Augustine was a Manichaean from 372 to 383 but being a very religious person he was unable to become one of the elect Manichaeans. The lower class of Manichaeans were auditors or hearers in the Manichaean assembly. The higher class of Manichaeans were the Elect Saints. The Elect, were committed to a life of poverty and celibacy. The Elect were strict vegetarians, did not consume alcoholic drinks and did not harvest or prepare foods. Mani believed damaging plants by harvesting was murder. This sect had always frustrated Augustine because he could not deny his sexual desires and refrain from sex.
After his Manichean period Augustine became a follower of Neoplatonism. In his Platonist period he was again frustrated by his desire for sex. The religious practice of the Neoplatonists was the ascent. After a period of purgation and purification, a person was to look inward to see God. Of course this purification included abstinence from sex. The religious discipline and promise of rewards of either the Manichees or the Platonists were not adequate for Augustine to control his sexual desires.
Augustine desparately decribes his addiction to sexual pleasure in the Confessions. It is this addiction which will separate him from the true union with God in the Platonic ascent.
I thought I would become very miserable if I were deprived of the embraces of a woman.
Augustine. Saint Augustine Confessions, trans. Henry Chadwick (New York: Oxford University Press, 2008), 106. (vi.xiii.20)
This struggle against his sexual nature is so intense he becomes physically ill with his struggle and inflicts punishment against his own body. As a casual observer it is impossible not appreciate the humor of this situation. Paul recognizes the sexuality of the believer and has a simple solution. But if they cannot contain, let them marry: for it is better to marry than to burn. (1 Corinthians 7:9) This is the Christian answer and solution, but the Catholic and pagan solution is to embrace celibacy:
Finally in the agony of hesitation I made many physical gesture of the kind men make when they want to achieve something and lack the strength… I tore my hair, if I struck my forehead, If I intertwined my fingers and clasped my knee…
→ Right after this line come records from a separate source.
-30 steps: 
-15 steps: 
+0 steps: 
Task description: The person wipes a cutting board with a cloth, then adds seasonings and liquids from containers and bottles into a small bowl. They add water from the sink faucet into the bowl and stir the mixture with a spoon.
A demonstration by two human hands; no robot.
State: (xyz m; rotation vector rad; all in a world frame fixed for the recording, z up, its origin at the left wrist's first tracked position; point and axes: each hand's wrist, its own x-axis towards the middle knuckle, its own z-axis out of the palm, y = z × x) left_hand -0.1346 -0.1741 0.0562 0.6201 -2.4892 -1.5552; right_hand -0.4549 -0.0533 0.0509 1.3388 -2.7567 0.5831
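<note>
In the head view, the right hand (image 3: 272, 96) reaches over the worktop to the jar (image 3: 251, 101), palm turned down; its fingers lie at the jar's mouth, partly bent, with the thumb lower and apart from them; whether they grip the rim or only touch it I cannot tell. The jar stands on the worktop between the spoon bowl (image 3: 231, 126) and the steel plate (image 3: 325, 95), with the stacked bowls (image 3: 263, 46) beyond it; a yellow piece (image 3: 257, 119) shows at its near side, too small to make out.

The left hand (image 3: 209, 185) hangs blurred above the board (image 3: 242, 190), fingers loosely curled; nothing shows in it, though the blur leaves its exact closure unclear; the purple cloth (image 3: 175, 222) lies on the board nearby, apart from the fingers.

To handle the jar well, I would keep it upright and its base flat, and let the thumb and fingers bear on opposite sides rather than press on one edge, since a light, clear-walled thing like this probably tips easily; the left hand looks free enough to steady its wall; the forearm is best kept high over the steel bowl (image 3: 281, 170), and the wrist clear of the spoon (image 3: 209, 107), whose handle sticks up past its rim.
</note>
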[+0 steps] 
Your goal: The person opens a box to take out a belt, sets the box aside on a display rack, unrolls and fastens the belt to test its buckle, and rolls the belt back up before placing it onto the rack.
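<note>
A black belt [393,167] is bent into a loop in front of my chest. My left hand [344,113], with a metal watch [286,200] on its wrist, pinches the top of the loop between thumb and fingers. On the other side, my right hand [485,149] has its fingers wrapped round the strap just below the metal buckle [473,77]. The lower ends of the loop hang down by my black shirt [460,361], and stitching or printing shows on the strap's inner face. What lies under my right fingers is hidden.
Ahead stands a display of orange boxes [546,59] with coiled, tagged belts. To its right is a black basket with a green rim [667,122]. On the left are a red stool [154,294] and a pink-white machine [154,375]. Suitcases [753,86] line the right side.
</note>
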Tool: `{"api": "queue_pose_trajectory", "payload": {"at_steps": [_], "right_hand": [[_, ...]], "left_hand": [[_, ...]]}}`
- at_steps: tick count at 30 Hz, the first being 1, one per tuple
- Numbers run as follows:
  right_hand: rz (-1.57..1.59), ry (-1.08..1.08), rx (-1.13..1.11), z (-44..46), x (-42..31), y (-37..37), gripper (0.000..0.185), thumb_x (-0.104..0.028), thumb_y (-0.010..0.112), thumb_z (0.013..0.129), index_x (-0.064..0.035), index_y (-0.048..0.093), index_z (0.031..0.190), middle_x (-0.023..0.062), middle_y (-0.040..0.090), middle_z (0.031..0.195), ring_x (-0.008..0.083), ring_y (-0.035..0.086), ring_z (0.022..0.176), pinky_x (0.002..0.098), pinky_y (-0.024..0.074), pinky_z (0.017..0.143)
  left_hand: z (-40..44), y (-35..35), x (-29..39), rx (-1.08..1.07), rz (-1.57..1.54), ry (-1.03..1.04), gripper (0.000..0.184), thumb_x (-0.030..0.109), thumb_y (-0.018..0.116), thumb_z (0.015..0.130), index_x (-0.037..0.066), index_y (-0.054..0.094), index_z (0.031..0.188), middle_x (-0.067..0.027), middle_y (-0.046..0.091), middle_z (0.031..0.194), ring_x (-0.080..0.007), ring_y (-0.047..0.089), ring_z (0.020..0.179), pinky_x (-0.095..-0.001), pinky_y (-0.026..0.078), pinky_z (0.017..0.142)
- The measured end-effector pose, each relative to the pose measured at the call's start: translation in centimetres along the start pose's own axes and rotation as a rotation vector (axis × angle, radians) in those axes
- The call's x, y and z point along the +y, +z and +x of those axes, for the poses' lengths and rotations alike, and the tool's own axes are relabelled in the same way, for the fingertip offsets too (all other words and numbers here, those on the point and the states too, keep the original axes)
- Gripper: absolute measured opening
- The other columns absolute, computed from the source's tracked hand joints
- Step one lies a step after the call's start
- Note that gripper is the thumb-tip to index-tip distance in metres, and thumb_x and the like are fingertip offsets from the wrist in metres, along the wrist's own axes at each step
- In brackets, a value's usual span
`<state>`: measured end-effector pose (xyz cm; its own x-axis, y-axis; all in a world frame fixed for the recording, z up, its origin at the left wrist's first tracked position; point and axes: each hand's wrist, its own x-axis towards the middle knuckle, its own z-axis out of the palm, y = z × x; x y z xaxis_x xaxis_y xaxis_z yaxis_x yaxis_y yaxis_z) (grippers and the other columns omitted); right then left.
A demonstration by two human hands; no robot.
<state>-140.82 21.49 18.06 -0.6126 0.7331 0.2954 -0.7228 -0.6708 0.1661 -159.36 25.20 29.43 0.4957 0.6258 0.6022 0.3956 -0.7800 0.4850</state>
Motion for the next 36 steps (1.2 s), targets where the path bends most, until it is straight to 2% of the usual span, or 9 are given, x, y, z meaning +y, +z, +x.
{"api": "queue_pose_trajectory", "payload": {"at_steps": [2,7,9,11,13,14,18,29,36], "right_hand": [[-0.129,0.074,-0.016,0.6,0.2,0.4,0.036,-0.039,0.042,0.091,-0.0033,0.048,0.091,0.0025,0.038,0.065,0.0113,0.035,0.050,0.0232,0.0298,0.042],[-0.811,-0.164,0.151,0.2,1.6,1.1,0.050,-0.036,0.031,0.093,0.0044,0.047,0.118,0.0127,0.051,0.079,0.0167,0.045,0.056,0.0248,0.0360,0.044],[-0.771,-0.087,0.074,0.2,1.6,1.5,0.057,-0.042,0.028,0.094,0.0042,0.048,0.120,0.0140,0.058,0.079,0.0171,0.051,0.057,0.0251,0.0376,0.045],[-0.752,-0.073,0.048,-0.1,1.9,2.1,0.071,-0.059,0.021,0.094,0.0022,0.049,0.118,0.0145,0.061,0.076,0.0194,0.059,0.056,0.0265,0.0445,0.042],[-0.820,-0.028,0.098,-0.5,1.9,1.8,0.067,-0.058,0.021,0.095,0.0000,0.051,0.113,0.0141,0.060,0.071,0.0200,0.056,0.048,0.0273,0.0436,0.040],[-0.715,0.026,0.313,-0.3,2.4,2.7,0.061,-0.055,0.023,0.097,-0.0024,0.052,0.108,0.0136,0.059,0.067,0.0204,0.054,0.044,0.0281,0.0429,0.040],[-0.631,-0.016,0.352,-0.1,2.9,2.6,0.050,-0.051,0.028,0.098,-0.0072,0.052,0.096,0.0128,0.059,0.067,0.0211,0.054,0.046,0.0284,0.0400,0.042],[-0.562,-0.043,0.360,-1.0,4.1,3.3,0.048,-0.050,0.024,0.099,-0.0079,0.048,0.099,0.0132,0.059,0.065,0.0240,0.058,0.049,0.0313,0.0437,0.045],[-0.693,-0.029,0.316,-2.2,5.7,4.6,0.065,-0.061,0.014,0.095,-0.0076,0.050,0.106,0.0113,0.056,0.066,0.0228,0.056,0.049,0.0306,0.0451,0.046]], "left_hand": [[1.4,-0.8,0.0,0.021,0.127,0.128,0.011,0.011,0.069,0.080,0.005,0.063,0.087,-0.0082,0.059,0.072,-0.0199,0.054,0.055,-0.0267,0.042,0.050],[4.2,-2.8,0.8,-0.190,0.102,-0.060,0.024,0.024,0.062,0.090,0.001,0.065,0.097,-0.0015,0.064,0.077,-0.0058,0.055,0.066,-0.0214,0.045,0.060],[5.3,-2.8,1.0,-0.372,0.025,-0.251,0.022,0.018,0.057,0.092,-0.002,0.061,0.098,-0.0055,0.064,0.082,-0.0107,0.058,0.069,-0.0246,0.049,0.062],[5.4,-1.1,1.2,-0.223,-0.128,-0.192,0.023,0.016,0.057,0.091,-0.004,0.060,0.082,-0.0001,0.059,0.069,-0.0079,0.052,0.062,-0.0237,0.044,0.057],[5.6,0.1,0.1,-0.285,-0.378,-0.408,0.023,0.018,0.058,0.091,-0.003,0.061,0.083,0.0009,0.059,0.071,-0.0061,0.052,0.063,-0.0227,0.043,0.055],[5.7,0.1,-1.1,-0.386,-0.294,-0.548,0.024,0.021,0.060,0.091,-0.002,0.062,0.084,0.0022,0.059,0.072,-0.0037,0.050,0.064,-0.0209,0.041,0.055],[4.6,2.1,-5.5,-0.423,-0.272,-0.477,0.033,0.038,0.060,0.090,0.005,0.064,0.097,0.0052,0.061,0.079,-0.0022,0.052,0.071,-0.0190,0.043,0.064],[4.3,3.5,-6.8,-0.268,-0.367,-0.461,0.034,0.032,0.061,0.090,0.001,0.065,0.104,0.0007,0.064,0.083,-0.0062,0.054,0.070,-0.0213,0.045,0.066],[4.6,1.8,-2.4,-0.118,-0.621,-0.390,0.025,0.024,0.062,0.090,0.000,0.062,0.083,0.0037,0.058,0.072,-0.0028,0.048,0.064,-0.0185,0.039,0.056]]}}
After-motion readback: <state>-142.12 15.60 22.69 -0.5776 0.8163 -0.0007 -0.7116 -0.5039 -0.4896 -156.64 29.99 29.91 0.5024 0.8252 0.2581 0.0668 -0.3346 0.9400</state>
Augustine. Saint Augustine Confessions, trans. Henry Chadwick (New York: Oxford University Press, 2008), 147. (viii.ix.20)
What is overlooked in the humor of the situation and the seriousness which Catholic and Lutheran theologians view his predicament is that celibacy is not a requirement, not a preference or even a suggestion of Christian conversion.
I had set my face toward which I was afraid to move, there appeared the chaste and dignified Lady Continence… enticing me in an honorable manner… but once more it was as if she said “Stop your ears to your impure members on earth and mortify them.”
Augustine. Saint Augustine Confessions, trans. Henry Chadwick (New York: Oxford University Press, 2008), 152. (viii.xi.27)
Only Augustine could get away with this awful metaphor. Celibacy is personified as a seductress who woes him away from sex. It is not enough to just to abstain from sex but your sexual members must be rendered dead. Exactly what is Augustine being converted from and to? Apparently Augustine was successful in being seduced by chastity and mortifying his members.